Diversified markets: bovine meat exports are highly diversified, with access to the main international importers and high price niches such as Hilton and 481 European Union quotes.
Internationalized industry: 47% of cold storage plants are foreign owned (Brazil, UK, Argentine) but all are prepared to export. There is 35-45% available industrial capacity which would facilitate reaching the 400.000 epc tons of meat the country is capable of producing.
Access to China market: Uruguay has a solid reputation in the biggest emerging market, though it still hasn´t reached a satisfactory activity level.
Pastoral farming profitability depends on international prices and production costs. The need to improve one and reduce the other has led to fewer, bigger and more efficient exploitations. An example is mega dairy Estancias del Lago that will raise and milk 8.800 cows producing its own energy and feed and will process 16.500 tons/year powdered milk.
Cattle price goes up, but so do the inputs needed to breed it. Source; (MGAP, anuario estadistico 2014)

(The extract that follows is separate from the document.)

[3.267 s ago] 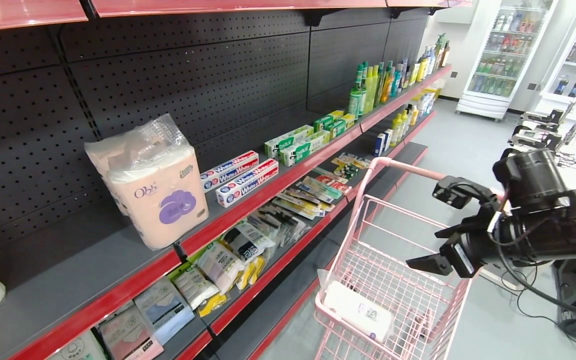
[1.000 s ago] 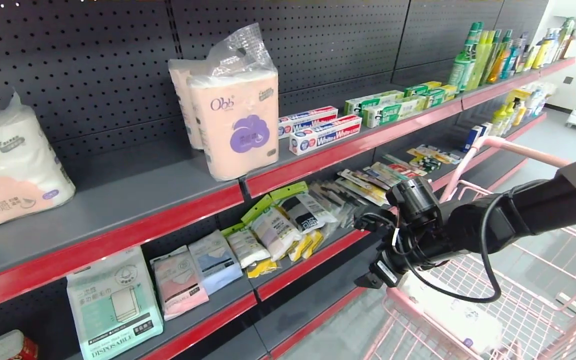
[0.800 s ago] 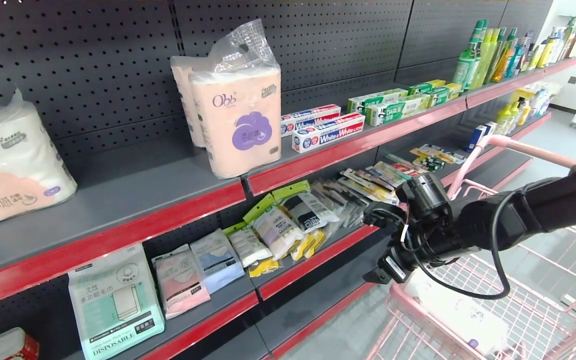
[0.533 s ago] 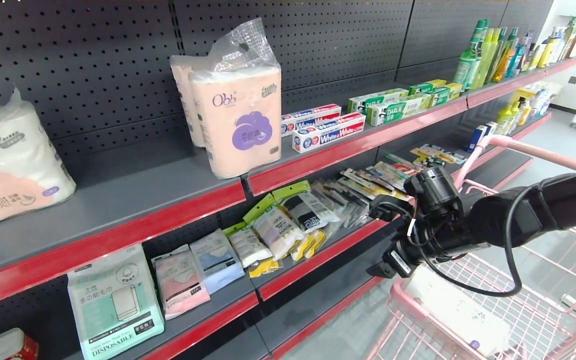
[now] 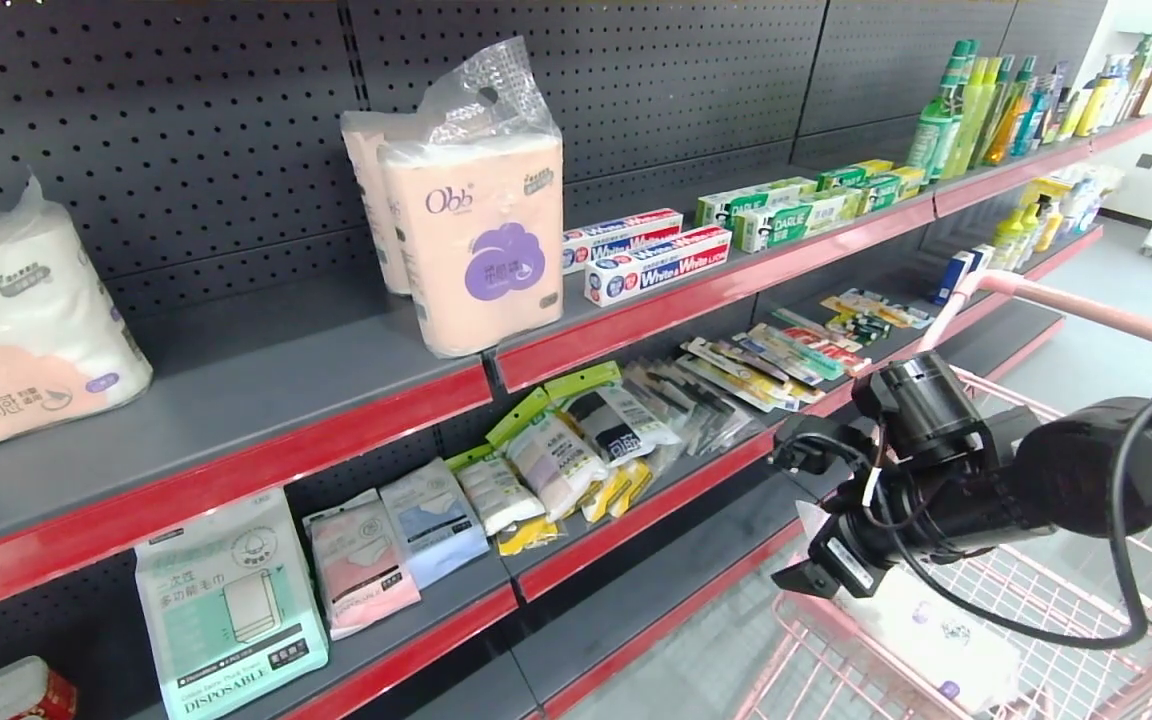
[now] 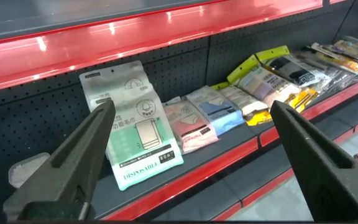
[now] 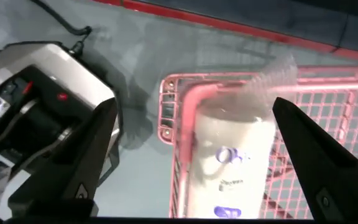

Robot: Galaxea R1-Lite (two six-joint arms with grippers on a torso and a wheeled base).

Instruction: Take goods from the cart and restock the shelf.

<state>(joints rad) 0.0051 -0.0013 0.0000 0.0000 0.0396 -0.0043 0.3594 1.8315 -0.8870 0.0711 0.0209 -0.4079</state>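
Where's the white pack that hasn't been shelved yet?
Head view, lower right: the pack lies in the pink cart, at the end opposite its handle, just under the right pincer.

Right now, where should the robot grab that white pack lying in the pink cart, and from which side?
Probably from above, across the middle of the white pack. It lies on its side by the end wall of the pink cart, so only its top is free. The right gripper hangs over it, jaws open wide.

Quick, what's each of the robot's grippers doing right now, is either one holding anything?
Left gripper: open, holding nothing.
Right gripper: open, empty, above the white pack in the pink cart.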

EXPORT MARKETS, EXPORT QUANTITIES
Uruguay has a small population and in spite of the impressive 94 meat kilos consumed yearly per person, most pastoral farming production is exported. Since early 2015 there is a new customs code, expected to increase transparency and ease trade.

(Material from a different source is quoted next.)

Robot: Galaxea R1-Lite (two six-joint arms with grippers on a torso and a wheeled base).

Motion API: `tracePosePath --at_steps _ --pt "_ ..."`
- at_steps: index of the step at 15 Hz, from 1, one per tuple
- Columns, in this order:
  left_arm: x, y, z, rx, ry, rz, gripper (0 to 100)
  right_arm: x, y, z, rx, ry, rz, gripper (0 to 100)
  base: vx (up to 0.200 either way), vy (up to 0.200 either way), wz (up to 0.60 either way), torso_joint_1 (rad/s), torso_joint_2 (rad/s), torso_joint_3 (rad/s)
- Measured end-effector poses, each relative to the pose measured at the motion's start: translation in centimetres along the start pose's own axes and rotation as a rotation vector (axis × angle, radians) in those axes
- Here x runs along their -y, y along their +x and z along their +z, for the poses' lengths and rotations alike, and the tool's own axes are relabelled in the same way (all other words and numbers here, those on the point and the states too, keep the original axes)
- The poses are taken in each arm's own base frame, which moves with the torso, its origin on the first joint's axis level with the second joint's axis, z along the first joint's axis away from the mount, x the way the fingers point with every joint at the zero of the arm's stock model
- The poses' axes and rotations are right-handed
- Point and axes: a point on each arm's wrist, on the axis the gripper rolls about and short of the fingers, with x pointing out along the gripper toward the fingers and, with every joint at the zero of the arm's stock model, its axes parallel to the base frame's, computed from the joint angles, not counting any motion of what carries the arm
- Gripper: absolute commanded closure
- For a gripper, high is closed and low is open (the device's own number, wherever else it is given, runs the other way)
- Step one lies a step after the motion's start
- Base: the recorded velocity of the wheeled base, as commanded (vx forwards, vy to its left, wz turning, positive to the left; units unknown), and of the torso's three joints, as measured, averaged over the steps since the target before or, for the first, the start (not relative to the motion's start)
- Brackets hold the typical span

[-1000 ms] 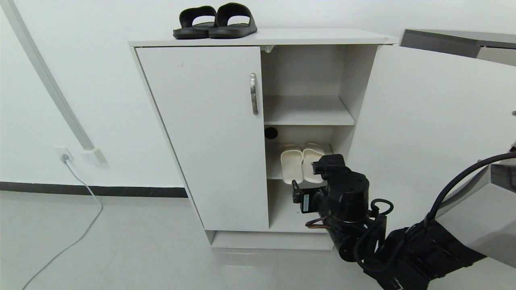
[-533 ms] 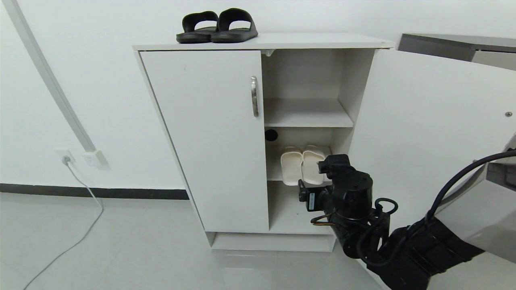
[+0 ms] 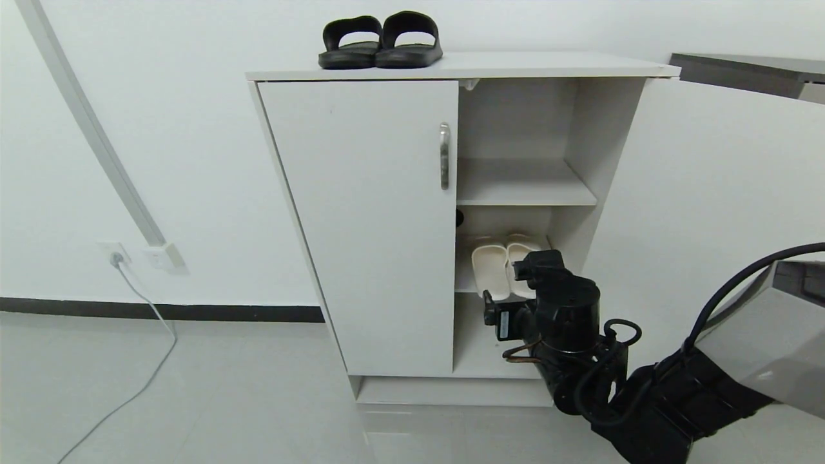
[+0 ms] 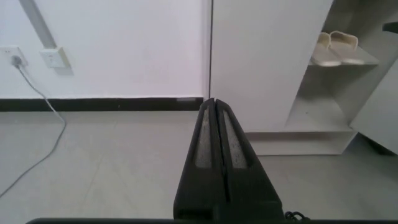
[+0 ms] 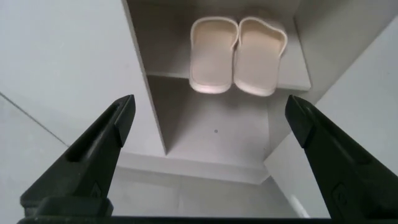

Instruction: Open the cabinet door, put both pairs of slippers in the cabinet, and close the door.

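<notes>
A white cabinet [image 3: 451, 64] stands against the wall, its right door [image 3: 709, 212] swung open and its left door [image 3: 367, 219] closed. A pair of black slippers [image 3: 381, 41] sits on the cabinet top. A pair of cream slippers [image 3: 499, 265] [image 5: 236, 55] [image 4: 337, 46] lies on the middle shelf. My right gripper [image 5: 208, 134] is open in front of the lower compartment, just below and out from the cream slippers, holding nothing. My left gripper [image 4: 215, 109] is shut and empty, low above the floor, left of the cabinet.
A wall socket [image 3: 113, 256] with a grey cable [image 3: 138, 380] trailing over the floor is at the left. A grey counter [image 3: 747, 71] stands behind the open door. The upper shelf [image 3: 522, 187] and bottom compartment [image 5: 211, 134] hold nothing.
The head camera has shifted, so the cabinet appears further right. My right arm has drawn back slightly from the cream slippers on the shelf.
</notes>
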Motion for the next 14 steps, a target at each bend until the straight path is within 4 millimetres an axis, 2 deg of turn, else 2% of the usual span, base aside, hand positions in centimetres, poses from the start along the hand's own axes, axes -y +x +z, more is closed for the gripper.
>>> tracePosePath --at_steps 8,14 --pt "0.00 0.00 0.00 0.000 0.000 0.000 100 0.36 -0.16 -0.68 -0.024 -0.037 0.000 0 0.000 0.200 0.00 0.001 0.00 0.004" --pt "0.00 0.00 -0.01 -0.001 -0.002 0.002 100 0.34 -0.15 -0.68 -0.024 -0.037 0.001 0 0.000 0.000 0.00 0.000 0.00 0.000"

According to the Uruguay XXI Institute Foreign Trade Report, 2014 was a record year for bovine meat exports: 1.467 million dollars frozen and refrigerated meat, due to higher export prices and production volume. Main markets were the EU (28%), NAFTA (20%) and China (20%). Cattle on the hoof exports –mainly to Egypt and China- reached 140 million dollars, up from 30 million in 2013 while frozen semen exports continued growing since 2013. As of May 2015, bovine meat exports show a 20.4 % decrease in value compared with May 2014, save for cattle on the hoof that reached 50 million dollars (a 35% yearly increase) due to the reopened Turkey market and growing shipments to Paraguay, Hong Kong and United Arab Emirates.
The third export product in 2014 was dairy, mainly to Venezuela, Brazil, Russia, China and Algeria. In 2014 foreign sales (823 million dollars, 9% down since 2013) reflected bad performance in the 2nd semester. The tendency continues in 2015 in a lower international price context, autumn drought and increasing production costs. This year, two direct foreign investment dairy plants closed (Grupo Gloria and Schreiber Foods), forcing the Government to apply mitigation strategies to dispose of the milk in production and protect the producers. The whole sector is on alert, mainly small non automated farms with high costs.
Cow hides and processed leather exported 332 million dollars and the 13% annual growing tendency continues in 2015 while wool and knits (2014 exports: 254 million dollars) registered a 3.4% annual decrease.
For ovine meat, 2013 exports were 91.9 million dollars. The US market opened in 2014 for boneless meat and negotiations are underway for meat with bone, while the European Union started conversations for boneless cuts.
The OCDE-FAO 2014 agricultural outlook report expects demand for agricultural products to remain firm, though expanding at slower rates. Livestock production will grow at higher rates than crop production. The bulk of this additional production will be in regions were land and water availability and regulations are the least constraining. With the joint effort of land owners and Government geared to improve pastures and genetics, reduce water risks and increase energy and communications availability, Uruguay is well positioned to take part of that growth.